What the exercise asks: The data should be transcribed in its entirety, word for word.

Dataset excerpt:

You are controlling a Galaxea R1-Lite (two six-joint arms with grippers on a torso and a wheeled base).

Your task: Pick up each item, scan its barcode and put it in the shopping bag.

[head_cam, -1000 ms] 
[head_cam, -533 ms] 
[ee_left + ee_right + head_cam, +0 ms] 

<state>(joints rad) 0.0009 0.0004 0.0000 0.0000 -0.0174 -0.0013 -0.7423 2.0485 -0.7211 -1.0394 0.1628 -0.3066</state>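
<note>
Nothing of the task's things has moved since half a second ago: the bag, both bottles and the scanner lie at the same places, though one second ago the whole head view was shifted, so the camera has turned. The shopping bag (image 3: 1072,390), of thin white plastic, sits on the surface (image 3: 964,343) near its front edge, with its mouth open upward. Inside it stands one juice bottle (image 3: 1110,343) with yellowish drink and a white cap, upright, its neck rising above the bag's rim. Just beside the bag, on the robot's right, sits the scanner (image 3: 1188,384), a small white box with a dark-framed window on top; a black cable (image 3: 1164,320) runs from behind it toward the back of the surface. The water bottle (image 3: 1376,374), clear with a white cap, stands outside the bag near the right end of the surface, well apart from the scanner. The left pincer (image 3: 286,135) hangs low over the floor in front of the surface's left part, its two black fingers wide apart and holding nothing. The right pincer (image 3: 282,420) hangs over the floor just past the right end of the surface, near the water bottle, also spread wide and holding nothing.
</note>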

Solution to this problem:
You are controlling a Galaxea R1-Lite (two six-joint arms with grippers on a torso and a wheeled base).

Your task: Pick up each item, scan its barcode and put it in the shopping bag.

[head_cam, -1000 ms] 
[head_cam, -533 ms] 
[ee_left + ee_right + head_cam, +0 ms] 

<state>(joints rad) 0.0009 0.0004 0.0000 0.0000 -0.0174 -0.0013 -0.7423 2.0485 -0.7211 -1.0394 0.1628 -0.3066</state>
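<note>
Nothing of the task's things has moved since half a second ago: the bag, both bottles and the scanner lie at the same places, though one second ago the whole head view was shifted, so the camera has turned. The shopping bag (image 3: 1072,390), of thin white plastic, sits on the surface (image 3: 964,343) near its front edge, with its mouth open upward. Inside it stands one juice bottle (image 3: 1110,343) with yellowish drink and a white cap, upright, its neck rising above the bag's rim. Just beside the bag, on the robot's right, sits the scanner (image 3: 1188,384), a small white box with a dark-framed window on top; a black cable (image 3: 1164,320) runs from behind it toward the back of the surface. The water bottle (image 3: 1376,374), clear with a white cap, stands outside the bag near the right end of the surface, well apart from the scanner. The left pincer (image 3: 286,135) hangs low over the floor in front of the surface's left part, its two black fingers wide apart and holding nothing. The right pincer (image 3: 282,420) hangs over the floor just past the right end of the surface, near the water bottle, also spread wide and holding nothing.
</note>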

This exercise is finished.